Government Regulations
Our business is subject to various types of regulation at the federal and state and local levels. Matters subject to regulation include the issuance of drilling permits, the methods used to drill and case wells, reports concerning operations, the spacing of wells, the unitization of properties, taxation issues and environmental protection. These regulations may change from time-to-time.
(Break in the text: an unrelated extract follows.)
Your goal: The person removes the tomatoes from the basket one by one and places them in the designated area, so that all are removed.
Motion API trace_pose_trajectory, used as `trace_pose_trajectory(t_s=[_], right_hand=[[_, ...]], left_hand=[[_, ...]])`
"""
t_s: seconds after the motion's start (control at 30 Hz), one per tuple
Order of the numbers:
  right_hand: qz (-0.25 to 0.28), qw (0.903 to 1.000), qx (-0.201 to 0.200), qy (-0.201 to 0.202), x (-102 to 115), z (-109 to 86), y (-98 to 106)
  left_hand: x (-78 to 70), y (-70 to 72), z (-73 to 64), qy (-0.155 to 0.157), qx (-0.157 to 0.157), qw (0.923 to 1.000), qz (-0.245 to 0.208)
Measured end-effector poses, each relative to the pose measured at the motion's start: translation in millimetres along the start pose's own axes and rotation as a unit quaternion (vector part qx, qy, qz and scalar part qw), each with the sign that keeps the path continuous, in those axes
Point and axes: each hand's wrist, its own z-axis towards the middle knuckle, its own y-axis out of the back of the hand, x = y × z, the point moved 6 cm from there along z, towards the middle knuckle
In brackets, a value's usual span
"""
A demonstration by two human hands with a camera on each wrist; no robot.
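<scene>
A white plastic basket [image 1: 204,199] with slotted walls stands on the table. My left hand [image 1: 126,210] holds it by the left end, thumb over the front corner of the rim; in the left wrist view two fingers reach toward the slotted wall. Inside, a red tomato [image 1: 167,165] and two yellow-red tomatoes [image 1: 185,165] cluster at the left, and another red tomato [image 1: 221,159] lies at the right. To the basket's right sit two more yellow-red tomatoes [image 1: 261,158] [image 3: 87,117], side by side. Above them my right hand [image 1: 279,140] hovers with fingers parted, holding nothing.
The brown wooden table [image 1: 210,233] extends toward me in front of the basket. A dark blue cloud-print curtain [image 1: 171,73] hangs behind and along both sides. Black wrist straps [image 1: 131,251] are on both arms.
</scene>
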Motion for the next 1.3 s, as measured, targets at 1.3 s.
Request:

Our operations also are subject to various federal and state limits on allowable rates of production by well or proration unit. These regulations may affect the amount of natural gas and oil available for sale, the availability of adequate pipeline and other regulated transportation and processing facilities and the marketing of competitive fuels. State and federal regulations generally are intended to prevent waste of natural gas and oil, protect rights to produce natural gas and oil between owners in a common reservoir, control the amount of natural gas and oil produced by assigning allowable rates of production and control contamination of the environment. Pipelines are subject to the jurisdiction of various federal, state and local agencies. We are also subject to changing and extensive tax laws, the effects of which cannot be predicted.
Federal legislation and regulatory controls have historically affected the manner in which our production is transported. Under the Natural Gas Act of 1938, the Federal Energy Regulatory Commission (“FERC”) regulates the interstate transportation and the sale in interstate commerce for resale of natural gas. Effective January 1, 1993, the Natural Gas Wellhead Decontrol Act deregulated natural gas prices for all “first sales” of natural gas, including all sales of our production. As a result, all of our domestically produced natural gas may now be sold at market prices, subject to the terms of any private contracts that may be in effect. The FERC’s jurisdiction over interstate natural gas transportation, however, was not affected by the Decontrol Act. Our sales of oil and natural gas are not currently regulated and are made at market prices.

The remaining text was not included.